Writing On the Stone

I picked this up at CNN:


Tonino Tola is a 75-year-old farmer from Sardinia, Italy. He starts his day at dawn with a little coffee, some cheese and one or two glasses of wine from his small vineyard. By midmorning he has milked his cows and walked miles to reach his pastures.

"If you don't drink to avoid dying, if you don't eat to avoid dying, if you don't smoke to avoid dying, and if you see a beautiful woman and you don't go after her... then you may as well be buried alive!"


Zorba lives.

In these days of overocculated existence, relentless pursuit of digital perfection, and the elitist bad habits of the boomer generation that strangle the careers of our younger compadres while we try to hang on to that title as the Magic Bus Generation, it's nice to know some folks still get it. Living is live, it is messy, it is fun and it breaks your heart but without that, you can't know how good it is to have one.

Rock on, Tonino.

We watch too much TV, too many DVDs, and too many web sites with airbrushed perfect professionally posed pop tarts. To keep our attention, the images get brassier, the colors more colored, the music too loud and the emotions too cruel to contemplate. Working on the Dickens reading and giving it away as digital Christmas cards, I am being reminded of the joy of listening... just listening, as if the ear for so long the servant of 5.1 HDTV, becomes glad to be the main sense, to let the mind make up images in accordance with the dictates of the sound, the reading, the voice actors, the sound effects and Ludvig.

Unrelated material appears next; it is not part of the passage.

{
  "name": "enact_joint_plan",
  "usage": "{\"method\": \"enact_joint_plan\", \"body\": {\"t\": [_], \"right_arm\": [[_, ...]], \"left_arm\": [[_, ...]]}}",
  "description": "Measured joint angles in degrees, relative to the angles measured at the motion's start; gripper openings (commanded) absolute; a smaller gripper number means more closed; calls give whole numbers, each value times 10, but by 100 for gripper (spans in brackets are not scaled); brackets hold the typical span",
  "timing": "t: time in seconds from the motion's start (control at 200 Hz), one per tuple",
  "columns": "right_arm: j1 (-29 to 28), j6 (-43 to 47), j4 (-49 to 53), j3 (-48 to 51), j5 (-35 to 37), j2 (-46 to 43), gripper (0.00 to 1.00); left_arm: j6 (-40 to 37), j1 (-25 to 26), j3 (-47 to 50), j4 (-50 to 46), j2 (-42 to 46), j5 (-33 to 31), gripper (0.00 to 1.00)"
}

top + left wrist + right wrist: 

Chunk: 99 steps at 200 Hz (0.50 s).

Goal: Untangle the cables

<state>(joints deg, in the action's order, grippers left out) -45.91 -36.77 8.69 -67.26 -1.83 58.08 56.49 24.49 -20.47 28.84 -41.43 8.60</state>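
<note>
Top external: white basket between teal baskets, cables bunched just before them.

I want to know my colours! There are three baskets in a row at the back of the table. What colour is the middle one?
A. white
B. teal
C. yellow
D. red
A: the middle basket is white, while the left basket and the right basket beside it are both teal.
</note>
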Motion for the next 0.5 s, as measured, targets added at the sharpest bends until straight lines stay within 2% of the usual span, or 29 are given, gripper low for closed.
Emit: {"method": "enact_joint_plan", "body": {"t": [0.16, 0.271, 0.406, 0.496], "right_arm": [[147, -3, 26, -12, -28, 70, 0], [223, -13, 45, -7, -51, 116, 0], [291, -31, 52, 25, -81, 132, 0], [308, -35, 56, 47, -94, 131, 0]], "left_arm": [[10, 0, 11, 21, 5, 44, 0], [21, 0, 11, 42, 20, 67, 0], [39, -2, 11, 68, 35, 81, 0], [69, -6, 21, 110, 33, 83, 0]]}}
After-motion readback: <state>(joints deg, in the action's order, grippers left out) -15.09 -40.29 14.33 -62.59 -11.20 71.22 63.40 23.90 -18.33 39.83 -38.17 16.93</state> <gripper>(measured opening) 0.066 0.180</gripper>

God bless Ludvig where ever he is. And thank you.

People say emotions are bad for business. Possibly. Do I really want to be in a business where that is true? I don't. Modern life in TechnoLand is too much like London in winter, and maybe that was Dickens' point. The relentless pursuit of any perfect moment, color, sound, love or just a cup of mocha is too much like sanding off my skin with coarse grain because I think beneath the blemishes of real life there is a better one. I don't think there is. There is this one. The difference is how much pain I create trying to perfect a world that already endures so much pain it has to paint it digitally and remake it into surround sound to escape. It is as Scrooge's fiance says to him as she irrevocably releases him, "You fear the world too much." and in her tears for what he once was, his heart dies.

So as the merchants go about taking Merry Christmas off the signs, making sure the ads are neutered of all special emotions and replaced with politically correct ones, while the hard Christian right has to face the facts that using Christ's name in the pursuit of power over others, to defend the unforgivable, that in doing that they caused the very pushback they say they are afraid of, that in their fears they found their demons and embraced them, I say listen to Dickens.

See the writing on the stone. It is a name.